Cover of Harlem in Disorder by Stephen Robertson
Harlem in Disorder
Stephen Robertson


Available in March

ISBN: 9781503630451

Excerpts and More

The violence that spread across Harlem on the night of March 19, 1935 was the first large-scale racial disorder in the United States in more than a decade and the first occurrence in the nation's leading Black neighborhood. However, as many observers pointed out, the events were "not a race riot" of the kind that had marked the decades after the Civil War. Racial violence took a new form in 1935.

Through a granular analysis of those events and the mapping of their locations, Harlem in Disorder reveals that Harlem's residents participated in a complex new mix of violence that was a multifaceted challenge to white economic and political power. Tracing the legal and government investigations that followed, this project highlights how that violence came to be distorted, diminished, and marginalized by the concern of white authorities to maintain the racial order, and by the unwillingness of Harlem's Black leaders and their white allies to embrace fully such direct forms of protest.

Focused on capturing rather than simplifying the complexity of the new form of racial violence, Harlem in Disorder is a multilayered, hyperlinked narrative that connects different scales of analysis: individual events, aggregated patterns, and a chronological narrative. Its structure foregrounds individual events to counter how data can dehumanize the past, and to make transparent the interpretations involved in the creation of data from uncertain and ambiguous sources.

About the author

Stephen Robertson is Professor of History at George Mason University.

"Harlem in Disorder is a remarkable achievement. It embodies the promise of digital humanities, creating a deeply immersive and analytically rich history of a milestone event in the history of New York City and 1930s America. Robertson achieves an enviable balance by bringing clarity to the 1935 Harlem Riot without diminishing the complexity of the motives of its participants, officials, and commentators.

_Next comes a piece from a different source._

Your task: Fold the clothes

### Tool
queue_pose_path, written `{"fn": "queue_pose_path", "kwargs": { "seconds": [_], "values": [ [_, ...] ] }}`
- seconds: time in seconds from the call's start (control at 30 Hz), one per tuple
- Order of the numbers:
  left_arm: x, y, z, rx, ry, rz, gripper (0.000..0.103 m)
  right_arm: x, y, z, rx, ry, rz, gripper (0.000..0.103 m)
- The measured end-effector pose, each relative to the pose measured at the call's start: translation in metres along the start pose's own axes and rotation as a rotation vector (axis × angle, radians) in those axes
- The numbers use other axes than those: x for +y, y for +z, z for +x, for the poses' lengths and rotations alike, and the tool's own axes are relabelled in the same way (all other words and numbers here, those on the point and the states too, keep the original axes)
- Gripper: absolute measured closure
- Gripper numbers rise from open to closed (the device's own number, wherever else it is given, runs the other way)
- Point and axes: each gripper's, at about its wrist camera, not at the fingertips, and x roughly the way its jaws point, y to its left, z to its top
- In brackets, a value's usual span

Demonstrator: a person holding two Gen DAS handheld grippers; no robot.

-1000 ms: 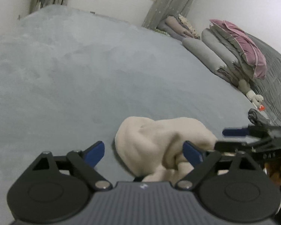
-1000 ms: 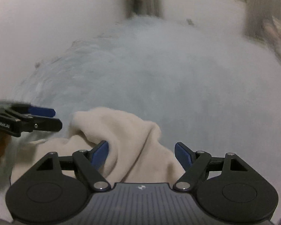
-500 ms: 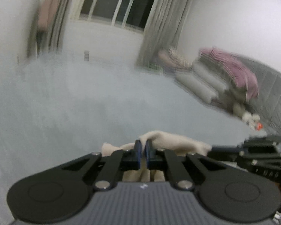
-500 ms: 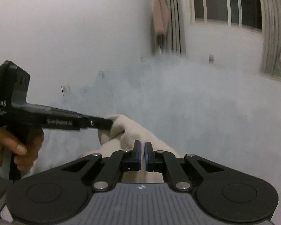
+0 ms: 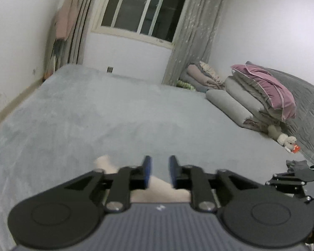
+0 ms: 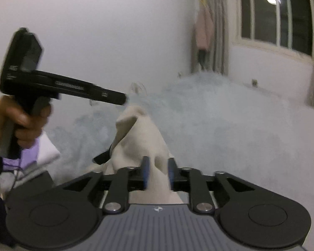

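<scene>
The cream garment [image 6: 140, 138] hangs bunched above the grey-blue bed cover [image 5: 98, 113], near the middle of the right wrist view. Its upper corner reaches the tip of the left hand-held gripper [image 6: 123, 99], which a hand [image 6: 16, 119] holds at the left of that frame. Whether that tip pinches the cloth I cannot tell through the blur. In its own view the left hand-held gripper [image 5: 158, 170] has just been parting its blue pads [image 5: 147, 171], with cream cloth showing in the gap low down. The right hand-held gripper [image 6: 158, 173] has likewise been opening, a fold of garment between its pads; contact is unclear. Folded quilts [image 5: 259, 96] lie at the right of the left wrist view.
</scene>
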Motion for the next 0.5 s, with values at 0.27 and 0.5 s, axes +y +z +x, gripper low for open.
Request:
{"fn": "queue_pose_path", "kwargs": {
  "seconds": [0.27, 0.5],
  "values": [
    [0.011, -0.029, 0.039, 0.144, 0.060, 0.040, 0.046, -0.026, -0.025, 0.003, 0.102, -0.055, 0.056, 0.038],
    [0.008, -0.081, 0.081, 0.298, 0.191, 0.147, 0.075, -0.018, -0.059, 0.035, 0.329, -0.008, -0.080, 0.038]
  ]
}}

All future works on American collective violence and urban unrest will need to take into account this book's findings and Robertson's exemplary scholarship."

—W. Fitzhugh Brundage, University of North Carolina

"Harlem in Disorder gives new meaning to the idea of a deep dive. The work is a model for anyone planning to do a digital history project, and a powerful answer for those who still wonder what value digital history has."

—Elizabeth Dale, University of Florida

"Harlem in Disorder is a landmark in digital scholarship. Integrating remarkable research, innovative strategies, and compelling narrative, this work demonstrates new dimensions of historical understanding. Stephen Robertson portrays individuals and their complex humanity in a way never before possible."

—Edward Ayers, Recipient of the National Humanities Medal

"Harlem in Disorder evenhandedly unfolds the events of March 1935 in half-hour segments, allowing us to envision what actually occurred. Robertson comprehensively reconstructs the disorder and its later representations in the media, courts, investigations, and culture—an unprecedented accomplishment."